Olivia Colman has already portrayed Carol Thatcher and Queen Elizabeth, so it was only a matter of time until she played Anne, Queen of Great Britain. In the midst of England’s war with France, Anne relies on her closest advisor Sarah Churchill, Duchess of Marlborough, played by Rachel Weisz. Behind closed doors, however, Anne and Sarah are actually much more than friends. Although Sarah has Anne under her thumb, she often butts head with the pompous Earl of Oxford and Earl Mortimer (Nicholas Hoult). An even greater rival enters the equation when Sarah welcomes her cousin Abigail Hill to work at the manor.
Among the film’s trinity of talented actresses, my personal favorite performance comes from Emma Stone as the calculating Abigail. She goes through the most interesting transformation throughout the film, arriving at the castle after losing everything and reduced to performing menial labor.

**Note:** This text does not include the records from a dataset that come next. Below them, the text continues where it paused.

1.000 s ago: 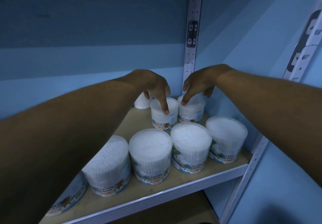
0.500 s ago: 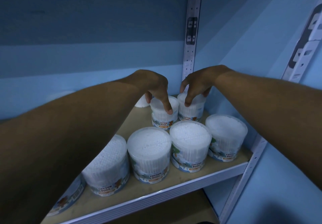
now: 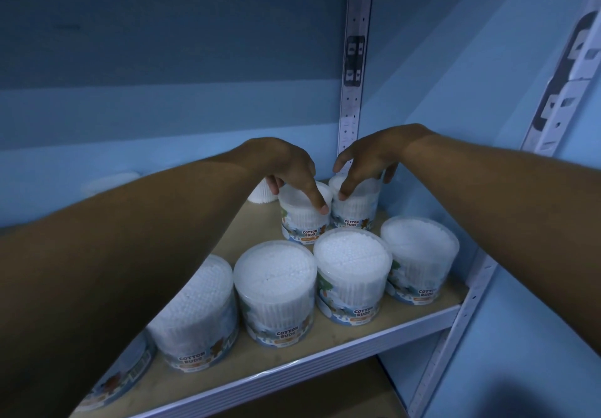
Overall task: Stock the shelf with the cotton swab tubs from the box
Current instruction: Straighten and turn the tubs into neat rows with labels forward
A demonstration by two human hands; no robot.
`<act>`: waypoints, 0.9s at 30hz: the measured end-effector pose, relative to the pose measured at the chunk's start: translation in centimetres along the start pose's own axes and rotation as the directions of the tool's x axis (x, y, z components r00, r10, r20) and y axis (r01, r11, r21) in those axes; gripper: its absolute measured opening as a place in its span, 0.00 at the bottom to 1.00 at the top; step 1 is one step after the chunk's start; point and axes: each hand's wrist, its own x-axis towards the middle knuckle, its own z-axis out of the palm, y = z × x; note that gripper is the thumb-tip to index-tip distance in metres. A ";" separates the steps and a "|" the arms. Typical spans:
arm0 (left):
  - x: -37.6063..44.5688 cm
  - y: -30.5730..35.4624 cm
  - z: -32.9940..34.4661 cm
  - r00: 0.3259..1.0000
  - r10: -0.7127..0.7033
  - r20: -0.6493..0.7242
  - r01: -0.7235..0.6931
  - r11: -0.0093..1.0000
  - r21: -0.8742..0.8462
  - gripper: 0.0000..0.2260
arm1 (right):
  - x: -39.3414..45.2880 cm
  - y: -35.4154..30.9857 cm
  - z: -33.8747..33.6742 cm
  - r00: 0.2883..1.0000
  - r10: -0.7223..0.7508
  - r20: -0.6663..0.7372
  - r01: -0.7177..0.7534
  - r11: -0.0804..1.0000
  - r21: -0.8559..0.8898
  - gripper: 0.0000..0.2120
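Two cotton swab tubs stand side by side at the back right of the wooden shelf (image 3: 328,338). My left hand (image 3: 286,164) grips the top of the left tub (image 3: 300,224), thumb on one side and index finger on the other. My right hand (image 3: 367,157) holds the top of the right tub (image 3: 357,214) the same way, close to the rear corner. Both tubs are upright and rest on the board. Another tub (image 3: 260,194) behind them is mostly hidden by my left hand.
A front row of several tubs (image 3: 274,290) lines the shelf edge, the leftmost partly hidden under my left forearm. A perforated metal post (image 3: 353,92) stands in the rear corner, another post (image 3: 468,307) at the front right. A lower shelf (image 3: 325,391) shows below.
Both hands stay on the two back tubs. My fingers have slid slightly further down around the lids, and the tubs have barely moved.
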 end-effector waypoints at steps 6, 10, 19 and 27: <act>0.2 -0.3 0.3 1.000 0.028 0.001 -0.028 0.998 0.049 0.43 | 0.4 0.0 0.5 0.999 -0.024 -0.022 0.023 1.000 -0.008 0.36; 0.2 0.0 0.3 1.000 0.010 0.009 -0.010 0.998 0.059 0.42 | 0.4 -0.1 0.5 0.999 -0.037 -0.027 0.037 0.999 -0.018 0.35; 0.5 0.1 0.5 0.999 -0.021 -0.025 0.021 1.000 -0.001 0.43 | 0.2 0.5 0.2 0.997 -0.072 0.000 0.072 0.997 0.012 0.33; 0.9 -0.1 0.9 0.999 -0.010 -0.031 0.009 1.000 -0.022 0.43 | 0.6 0.9 0.9 0.998 -0.052 -0.040 0.054 0.998 0.044 0.33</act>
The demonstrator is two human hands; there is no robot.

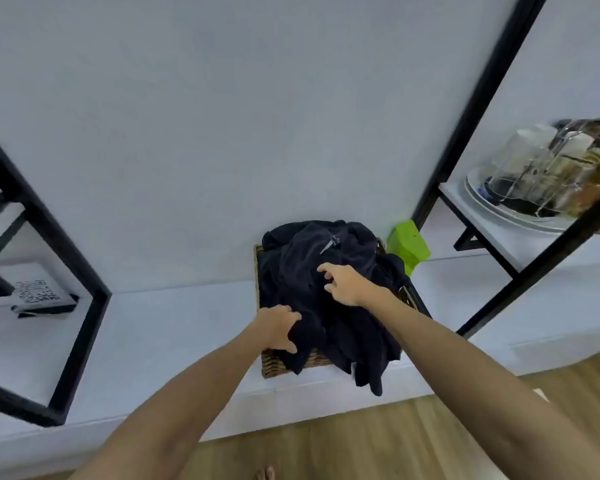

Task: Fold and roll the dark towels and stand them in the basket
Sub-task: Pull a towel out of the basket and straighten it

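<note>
1. White ledge against a white wall, wooden floor nearest.
2. Wicker basket at the centre, dark towels heaped in it and spilling over its near rim.
3. Left hand grips towel cloth at the near-left edge.
4. Right hand over the heap, fingers spread apart.
5. Green box just right of the basket.

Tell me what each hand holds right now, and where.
Left hand grips the towels at the pile's near-left edge, by the basket rim. Right hand reaches over the pile, fingers spread, holding nothing.
</note>
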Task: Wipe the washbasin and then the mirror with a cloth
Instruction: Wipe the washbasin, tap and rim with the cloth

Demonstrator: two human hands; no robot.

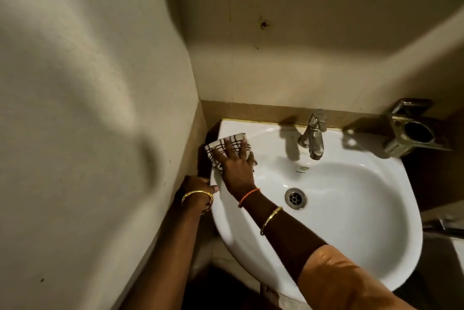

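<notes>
The task looks to be in its first half: the right hand [234,166] lies flat, fingers [229,146] spread and pressing down on a folded white cloth with a dark grid pattern [234,141], which sits on the back-left corner of the rim of the white ceramic washbasin [376,221], close to the wall corner. The left hand [198,188] grips the basin's left edge, its thumb resting on the rim and its fingers curled out of sight below, apparently to steady the body. Whether the bowl and the rest of the rim have been wiped cannot be told; the bowl shines but shows no clear streaks. The mirror is not in view, so that part seems yet to come. Behind the bowl stands a dull metal tap [312,137], which the cloth must work around, and a round metal drain [295,197] sits at the bottom. A square metal holder [408,137] at the right crowds the far rim.
</notes>
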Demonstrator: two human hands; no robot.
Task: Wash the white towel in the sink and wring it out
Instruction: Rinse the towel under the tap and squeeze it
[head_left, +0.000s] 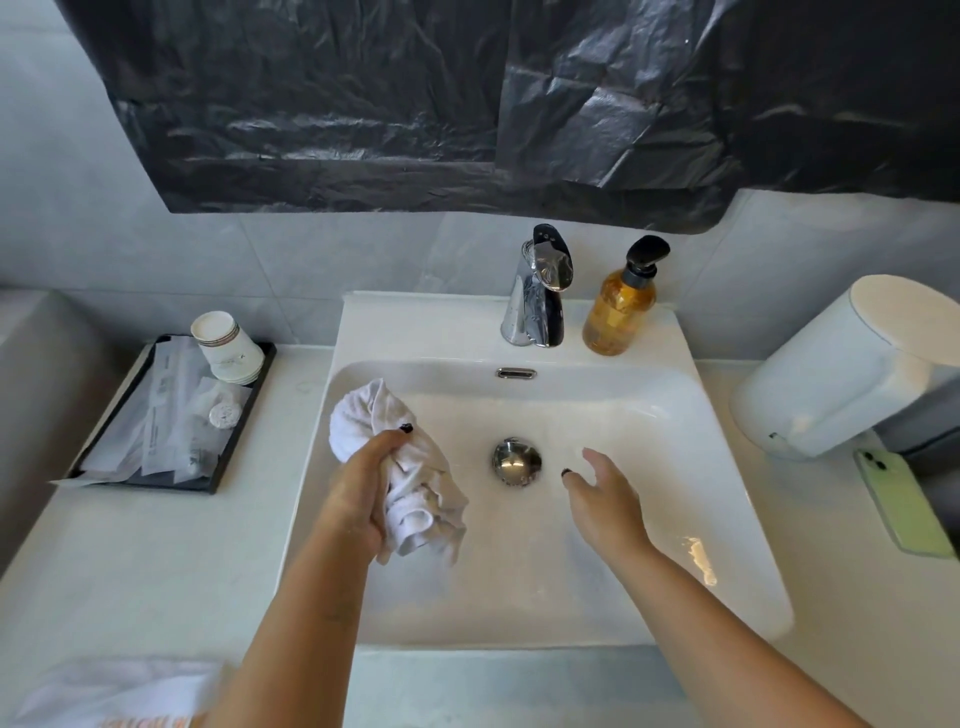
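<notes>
My left hand (363, 488) grips the bunched white towel (415, 483) over the left part of the white sink (737, 519). The towel is crumpled, with a rounded wad sticking out above my fingers and loose folds hanging below. My right hand (602, 493) hovers over the basin just right of the chrome drain plug (517, 461), fingers relaxed and holding nothing. The chrome tap (540, 291) stands at the back of the sink; no water stream is visible.
An amber pump bottle (621, 306) stands right of the tap. A black tray (244, 431) with paper cups and wrapped toiletries sits on the left counter. A white appliance (841, 369) and a green phone (904, 504) lie at right. Black plastic sheeting covers the wall above.
</notes>
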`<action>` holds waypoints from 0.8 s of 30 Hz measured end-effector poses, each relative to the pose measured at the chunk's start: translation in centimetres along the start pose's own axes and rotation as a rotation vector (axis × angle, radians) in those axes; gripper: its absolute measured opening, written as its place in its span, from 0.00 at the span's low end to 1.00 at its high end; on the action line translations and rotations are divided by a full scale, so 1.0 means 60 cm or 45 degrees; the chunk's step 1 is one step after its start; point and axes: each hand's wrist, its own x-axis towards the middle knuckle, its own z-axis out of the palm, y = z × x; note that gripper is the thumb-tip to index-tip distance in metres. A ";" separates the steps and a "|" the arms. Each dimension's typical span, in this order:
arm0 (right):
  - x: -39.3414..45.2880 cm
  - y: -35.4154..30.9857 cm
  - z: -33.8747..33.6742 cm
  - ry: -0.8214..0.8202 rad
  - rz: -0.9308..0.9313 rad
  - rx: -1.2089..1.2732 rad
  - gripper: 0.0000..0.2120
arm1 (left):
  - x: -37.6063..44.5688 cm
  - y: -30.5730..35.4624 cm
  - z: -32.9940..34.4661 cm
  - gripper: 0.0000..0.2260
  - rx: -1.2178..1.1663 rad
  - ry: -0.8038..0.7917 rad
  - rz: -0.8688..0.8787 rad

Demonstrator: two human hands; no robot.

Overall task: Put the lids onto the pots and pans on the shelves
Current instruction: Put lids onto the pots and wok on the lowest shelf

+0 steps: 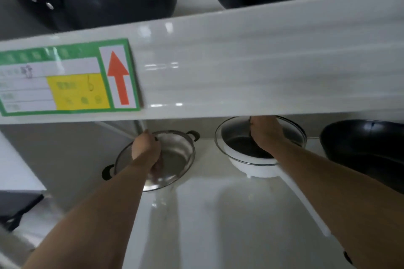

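Two glass lids sit over pans on the lower shelf (218, 214): your left hand (146, 152) clenches the steel pot's lid (175, 159), right hand (265, 132) pinches the white pan's lid (293, 132). Fragile, slippery, so hold the knobs.

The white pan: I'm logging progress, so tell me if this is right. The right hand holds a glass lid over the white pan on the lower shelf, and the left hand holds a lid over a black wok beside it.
Not quite. In the head view the left hand holds its lid over a steel pot, not a black wok. The rest stands: the right hand holds a glass lid over the white pan on the lower shelf.
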 end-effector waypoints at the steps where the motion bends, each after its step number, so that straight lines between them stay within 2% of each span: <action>1: 0.005 0.001 0.006 0.018 -0.008 -0.009 0.13 | 0.003 -0.001 0.005 0.15 -0.014 0.014 -0.016; 7: 0.024 0.030 0.022 0.050 0.043 0.073 0.13 | 0.027 0.003 0.020 0.11 -0.159 0.064 -0.093; 16: 0.017 0.046 0.030 -0.005 0.033 0.152 0.15 | 0.024 -0.004 0.032 0.12 -0.202 0.111 -0.076; 24: 0.013 0.047 0.034 -0.027 0.134 0.054 0.14 | 0.023 -0.013 0.050 0.13 0.046 0.141 0.058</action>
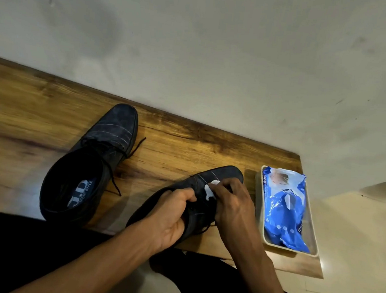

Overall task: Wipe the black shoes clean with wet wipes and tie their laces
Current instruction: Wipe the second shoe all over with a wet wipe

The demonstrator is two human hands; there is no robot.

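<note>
- brown wood-grain table (187,146), set against a pale wall.
- dark lace-up shoe (88,168) at left, upright, laces loose.
- second dark shoe (220,174) tilted on its side; left hand (170,216), grip curled round its collar.
- blue wet-wipe pack (284,209) in a cream tray (313,250), at right.
- right hand (233,205), grip pinching a white wipe (210,189) against the shoe's upper.

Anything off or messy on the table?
Only the dark plaid lace-up shoe at left: its black laces are untied, trailing onto the wooden table. The blue wet-wipes pack sits in its cream tray.
</note>
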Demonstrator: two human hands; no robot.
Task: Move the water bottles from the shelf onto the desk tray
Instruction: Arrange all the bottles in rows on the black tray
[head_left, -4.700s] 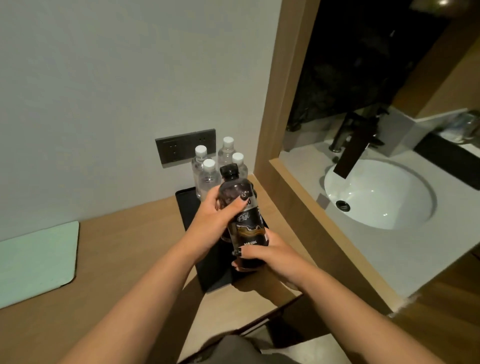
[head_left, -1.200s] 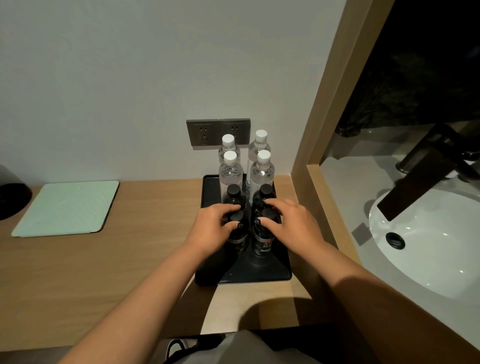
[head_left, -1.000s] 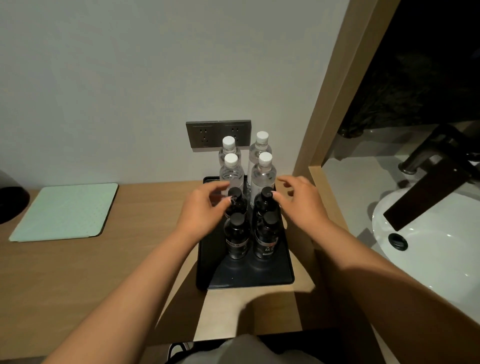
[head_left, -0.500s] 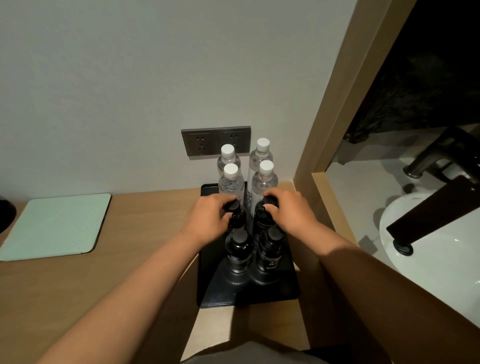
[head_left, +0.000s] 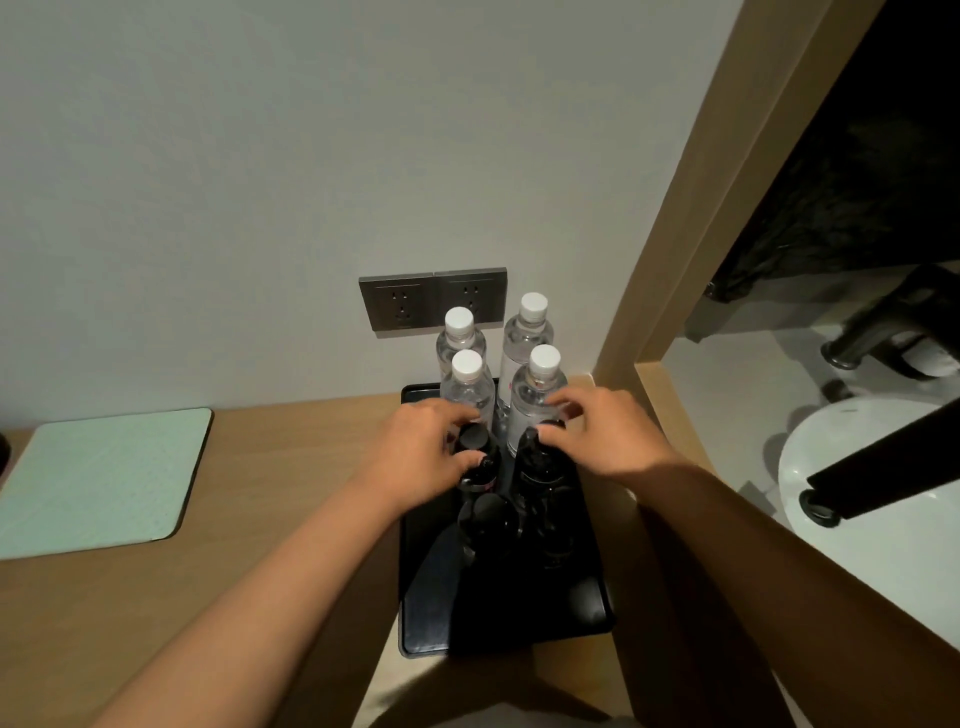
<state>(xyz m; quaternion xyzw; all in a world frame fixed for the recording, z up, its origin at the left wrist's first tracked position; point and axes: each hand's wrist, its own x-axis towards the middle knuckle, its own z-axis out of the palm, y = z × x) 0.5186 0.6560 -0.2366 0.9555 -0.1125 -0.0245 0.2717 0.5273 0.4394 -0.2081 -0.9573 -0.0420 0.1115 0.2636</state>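
Head view, looking down at a wooden surface (head_left: 260, 597) against a pale wall. A black tray (head_left: 592, 608) holds eight upright bottles. The left hand (head_left: 421, 457) curls its fingers around the neck of a dark bottle (head_left: 475, 457). Just right of it, the right hand (head_left: 608, 436) pinches the cap of a second dark bottle (head_left: 540, 467). Two more dark bottles (head_left: 491, 519) stand nearer than both hands. Four clear water bottles (head_left: 470, 384) with white caps stand just beyond the fingertips. Behind them is a wall socket (head_left: 400, 304). Well left of the left hand lies a pale green mat (head_left: 98, 478). Right of the right hand sits a white sink (head_left: 883, 545).
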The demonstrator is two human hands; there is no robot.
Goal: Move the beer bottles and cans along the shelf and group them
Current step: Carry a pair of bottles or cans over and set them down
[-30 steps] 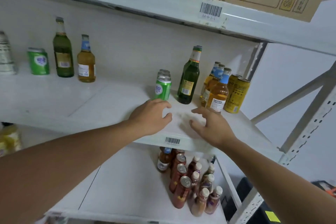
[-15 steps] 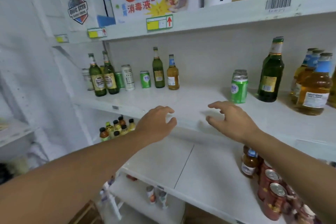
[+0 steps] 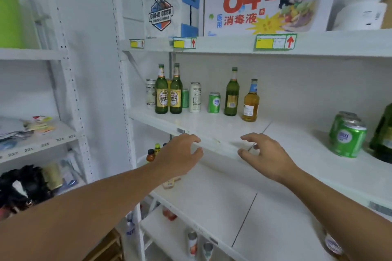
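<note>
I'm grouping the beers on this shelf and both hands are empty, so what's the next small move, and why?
Probably reach the left hand forward to the amber bottle and slide it left. It, the green bottle and the small green can stand apart from the tighter cluster around the twin labelled bottles, and both hands, including the right hand, hover open at the shelf edge.

I'm seeing bright, even light washing out the white shelf [image 3: 222,127]; wide-angle bending is curving the frame edges, and lower corners are blurring.
</note>
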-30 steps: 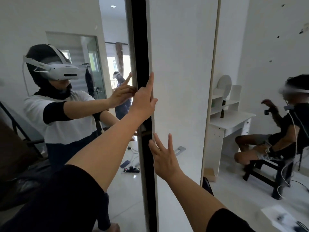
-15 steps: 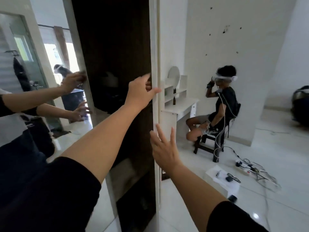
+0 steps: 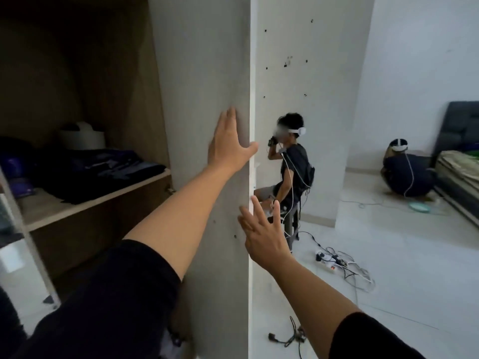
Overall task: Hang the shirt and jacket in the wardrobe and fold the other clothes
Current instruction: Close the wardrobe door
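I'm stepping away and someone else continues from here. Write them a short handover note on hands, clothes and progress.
Left hand: open, palm flat on the inner face of the open wardrobe door, thumb over its edge.
Right hand: open, fingers spread, at the door's edge lower down, holding nothing.
Wardrobe: open; dark folded clothes lie on the shelf.
Shirt and jacket: not in view.
Done: door opened.
Left: hang shirt and jacket, fold the rest.

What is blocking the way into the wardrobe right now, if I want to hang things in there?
The door panel, under the left hand, stands swung out, and the wardrobe interior shows open beside it. Dark folded clothes fill the shelf; above them nothing visible blocks the space. No rail, shirt or jacket shows.
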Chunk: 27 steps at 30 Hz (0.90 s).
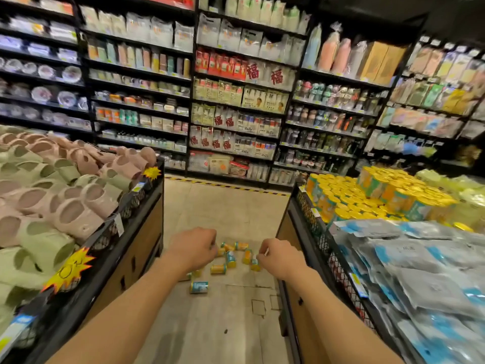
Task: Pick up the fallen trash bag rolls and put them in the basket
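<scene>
The trash bag rolls (231, 258) are short, stubby cylinders wrapped in yellow-orange and teal labels, most lying on their sides on the pale tiled floor (223, 211) of a shop aisle. About ten can be counted in a loose scatter, though some are partly covered by the hands, so the exact number is uncertain. One roll (199, 287) lies apart from the cluster, on the near side of it, showing a mostly teal and white label. Both bare arms reach forward over the floor. The left hand (194, 249) is just left of the cluster, its fingers curled downward at the edge of the rolls; whether it grips one cannot be told. The right hand (282, 256) is just right of the cluster, fingers also curled, with a roll right at its fingertips; a grip cannot be confirmed there either. Right of the rolls stands a black wire-sided display bin (309, 214) stacked with many more of the same yellow-topped rolls and, nearer, grey and blue packets (420, 271). Left of the rolls a second bin (123, 227) holds pink and green slippers (65, 195). Beyond the rolls, tall shelves (236, 101) of goods fill the back wall.
</scene>
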### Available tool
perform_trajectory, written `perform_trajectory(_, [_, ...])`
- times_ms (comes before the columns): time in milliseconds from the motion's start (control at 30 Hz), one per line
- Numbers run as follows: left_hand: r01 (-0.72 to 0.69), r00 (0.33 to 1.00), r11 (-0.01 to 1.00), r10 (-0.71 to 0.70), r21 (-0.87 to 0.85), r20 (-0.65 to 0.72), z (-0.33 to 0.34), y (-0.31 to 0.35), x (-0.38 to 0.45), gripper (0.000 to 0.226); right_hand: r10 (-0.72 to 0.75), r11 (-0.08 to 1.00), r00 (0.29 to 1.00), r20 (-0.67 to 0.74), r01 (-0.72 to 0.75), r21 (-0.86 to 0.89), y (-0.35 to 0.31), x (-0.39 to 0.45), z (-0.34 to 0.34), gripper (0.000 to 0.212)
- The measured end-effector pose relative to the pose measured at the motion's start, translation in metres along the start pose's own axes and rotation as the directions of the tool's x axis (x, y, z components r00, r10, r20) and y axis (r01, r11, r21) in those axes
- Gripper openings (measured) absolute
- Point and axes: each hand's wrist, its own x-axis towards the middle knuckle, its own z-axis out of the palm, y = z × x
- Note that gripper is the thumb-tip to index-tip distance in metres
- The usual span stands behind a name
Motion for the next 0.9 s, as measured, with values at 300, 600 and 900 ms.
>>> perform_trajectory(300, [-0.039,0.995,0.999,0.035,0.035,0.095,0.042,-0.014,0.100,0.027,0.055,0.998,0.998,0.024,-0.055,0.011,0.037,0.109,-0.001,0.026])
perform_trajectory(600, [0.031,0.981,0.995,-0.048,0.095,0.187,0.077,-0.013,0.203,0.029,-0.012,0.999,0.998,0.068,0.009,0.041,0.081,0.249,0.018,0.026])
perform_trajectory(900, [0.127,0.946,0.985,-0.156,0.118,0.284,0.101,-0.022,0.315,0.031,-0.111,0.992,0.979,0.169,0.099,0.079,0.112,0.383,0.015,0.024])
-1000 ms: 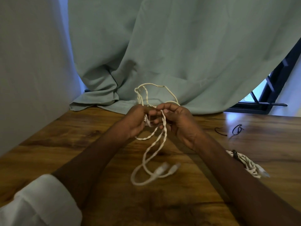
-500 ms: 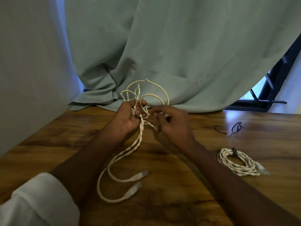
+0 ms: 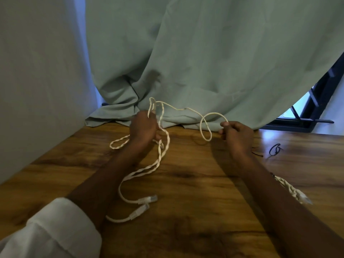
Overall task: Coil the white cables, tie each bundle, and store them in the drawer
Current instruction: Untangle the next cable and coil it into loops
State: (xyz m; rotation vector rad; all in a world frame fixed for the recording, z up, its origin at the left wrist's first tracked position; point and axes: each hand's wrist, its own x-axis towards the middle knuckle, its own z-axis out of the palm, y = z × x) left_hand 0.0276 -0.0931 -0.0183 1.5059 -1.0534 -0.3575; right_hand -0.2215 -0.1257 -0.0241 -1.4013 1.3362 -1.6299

Slowly but surely, Abigail begins to worm her way into Anne’s inner circle through wits, charms, and sexuality. Stone brings her signature charisma to the role while the screenplay by Deborah Davis and Tony McNamara gives her the layers of a Shakespearian villain. Of course, it’s not like any of the other characters are especially sympathetic.
Sarah is every bit as conniving as her cousin and will take extreme measures to secure her status, something she makes abundantly clear while shooting birds. Anne, meanwhile, can come off as a spoiled brat, but she’s far from naïve. She’s well aware that Sarah and Abigail are competing for her affection, egging them on every step of the way. When you think about it, Anne is both the most childish and the most manipulative of the three, making us wonder who's controlling who. In the hands of a lesser filmmaker, this approach to the characters could come off as too over-the-top. Lanthimos is tailor-made for this kind of material, however, balancing absurdity, black comedy, and history. Granted, it’s hard to say how much of the film is actually historically accurate, but it always makes for wickedly entertaining storytelling.
Visually, “The Favourite” is Lanthimos’ most ambitious work. Between this film and “Mary Poppins Returns,” the great Sandy Powell could be looking at a double Oscar nomination for Best Costume Design. The Hatfield House in the Great Park served as a shooting location for the film. To the untrained eye, the setting is a picturesque palace that everyone wants to be invited to. As we spend more time there, though, it starts to feel more like a prison that we can’t escape from. This is only emphasized through the cinematography, which makes the audience feel like fish in a bowl swimming around in circles. Yet, even at its most uncomfortable, you won’t be able to leave, which is a perfect metaphor for both Abigail and Sarah’s relationship with Anne.